Shortly thereafter, we moved to Normandy Street and life changed. I had finished public school at the Roger Wolcott School in Dorchester, and now I was going to high school. It didn’t have a reputation, but lo and behold, it was an excellent school.

And shortly thereafter, at the end of 1920, with the business of the S&L Dress Company going downhill, it was decided we would move back to New York. And so early in the spring of 1921, my father went back to New York to look for a job as a presser, the business he knew so well. My mother, my brother Leo and I went back to Brooklyn. I stayed at my Aunt Esther’s house, which was a change from the way we had lived before 1921. I worked behind the soda counter that my cousin Hymie Greenfield had in the store on 14th Street between Second and Third Avenues. I became an experienced soda man. The place I worked at had the reputation of having the best malted milks in the country, which was attested to by the students of Stuyvesant High on East 15th Street. I tested many sodas, but of course I didn’t come in contact with these kids [because] it was summertime.

When the summer came to an end, it was time to go to high school. I should tell you, of course, before I tell you about my entering high school in New York, what happened earlier: When my mother, Leo and I came back to Brooklyn, my father asked me to look at the place he had rented. I went to see the apartment with my father and I didn’t like the building we were in or the rooms, and I told my father. I guess this must have been the first time that … I told my dad that this was a lot different; this was a row house and not like the house we lived in in Dorchester, which was a three-family house.
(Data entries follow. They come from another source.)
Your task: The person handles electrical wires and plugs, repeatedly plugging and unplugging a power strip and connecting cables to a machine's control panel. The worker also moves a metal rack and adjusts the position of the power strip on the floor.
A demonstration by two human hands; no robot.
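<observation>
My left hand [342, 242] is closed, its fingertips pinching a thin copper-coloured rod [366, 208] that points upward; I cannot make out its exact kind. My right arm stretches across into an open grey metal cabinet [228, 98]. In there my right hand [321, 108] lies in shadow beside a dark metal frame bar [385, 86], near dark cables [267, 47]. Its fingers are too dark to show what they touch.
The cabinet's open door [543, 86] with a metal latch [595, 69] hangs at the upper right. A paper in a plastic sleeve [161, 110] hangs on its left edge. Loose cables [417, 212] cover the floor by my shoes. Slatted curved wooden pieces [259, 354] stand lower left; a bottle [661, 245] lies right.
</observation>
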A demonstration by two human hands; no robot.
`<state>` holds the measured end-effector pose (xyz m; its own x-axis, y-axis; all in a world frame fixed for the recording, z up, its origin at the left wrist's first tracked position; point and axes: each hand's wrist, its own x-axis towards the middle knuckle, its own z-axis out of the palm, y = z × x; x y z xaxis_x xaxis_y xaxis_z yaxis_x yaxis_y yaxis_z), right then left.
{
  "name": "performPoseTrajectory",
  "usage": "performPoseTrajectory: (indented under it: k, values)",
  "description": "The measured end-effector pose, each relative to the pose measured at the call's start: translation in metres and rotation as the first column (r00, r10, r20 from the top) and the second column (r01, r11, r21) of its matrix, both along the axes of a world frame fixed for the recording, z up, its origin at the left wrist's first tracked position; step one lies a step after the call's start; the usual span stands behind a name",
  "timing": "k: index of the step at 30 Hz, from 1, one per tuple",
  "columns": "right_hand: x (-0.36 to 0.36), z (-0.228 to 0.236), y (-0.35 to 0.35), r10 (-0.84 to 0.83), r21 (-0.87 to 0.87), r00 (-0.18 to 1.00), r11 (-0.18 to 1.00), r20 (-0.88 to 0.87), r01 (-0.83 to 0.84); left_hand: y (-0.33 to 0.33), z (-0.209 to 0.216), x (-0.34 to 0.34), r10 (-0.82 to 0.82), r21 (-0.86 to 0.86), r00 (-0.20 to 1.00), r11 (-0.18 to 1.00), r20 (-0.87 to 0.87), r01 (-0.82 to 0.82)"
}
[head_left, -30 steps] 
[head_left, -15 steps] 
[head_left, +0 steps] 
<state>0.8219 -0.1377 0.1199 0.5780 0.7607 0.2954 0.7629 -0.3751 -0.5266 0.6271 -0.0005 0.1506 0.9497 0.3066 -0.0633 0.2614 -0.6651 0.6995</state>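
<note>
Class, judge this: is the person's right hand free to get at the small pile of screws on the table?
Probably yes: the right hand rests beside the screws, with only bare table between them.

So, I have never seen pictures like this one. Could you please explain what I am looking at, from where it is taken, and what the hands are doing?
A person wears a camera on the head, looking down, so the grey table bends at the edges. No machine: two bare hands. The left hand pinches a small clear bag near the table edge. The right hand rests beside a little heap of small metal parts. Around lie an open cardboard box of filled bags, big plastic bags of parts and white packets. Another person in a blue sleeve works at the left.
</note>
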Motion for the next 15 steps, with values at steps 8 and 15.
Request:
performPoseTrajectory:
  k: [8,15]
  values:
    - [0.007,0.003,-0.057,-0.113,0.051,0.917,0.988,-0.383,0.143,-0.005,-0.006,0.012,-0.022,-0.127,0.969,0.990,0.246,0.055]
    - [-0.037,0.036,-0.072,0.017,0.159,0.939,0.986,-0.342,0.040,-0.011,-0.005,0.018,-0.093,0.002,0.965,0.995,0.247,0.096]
Still, my challenge was to get into high school. And so, I inquired and I went down there one day toward the end of the enrollment period. I didn’t know that it was going to be the last day for enrollment. And about five minutes to 12:00, the assistant principal came out and announced that there were no more places left for the four or five boys who were waiting outside to see him. Of course, the assistant principal went off to lunch and there we were, five strangers to each other and strange to New York. We had all come in from out of town.

Since I was the only one who had ever lived in New York before, I told them I remembered a high school by the name of “Davy Clinton.” I asked the assistant principal’s secretary where it was and I was informed that DeWitt Clinton was in Manhattan. She gave us directions and so the five or maybe six of us traveled from Brooklyn to 59th Street and Tenth Avenue in Manhattan that day. And I enrolled. Later on, I realized that traveling from Elton Street in East New York meant walking about a half mile to the elevated on the City Line, transferring at Atlantic Avenue for the Broadway Line, which came from Canarsie, then riding all the way downtown to Canal Street, during a period of construction to bring many lines together. All of us had to leave the train and walk outside with transfers to get to the Broadway Line, which would take me to Times Square, then on to 57th Street and Seventh Avenue, and then a long walk from 57th Street and Seventh Avenue to Tenth Avenue and 59th Street.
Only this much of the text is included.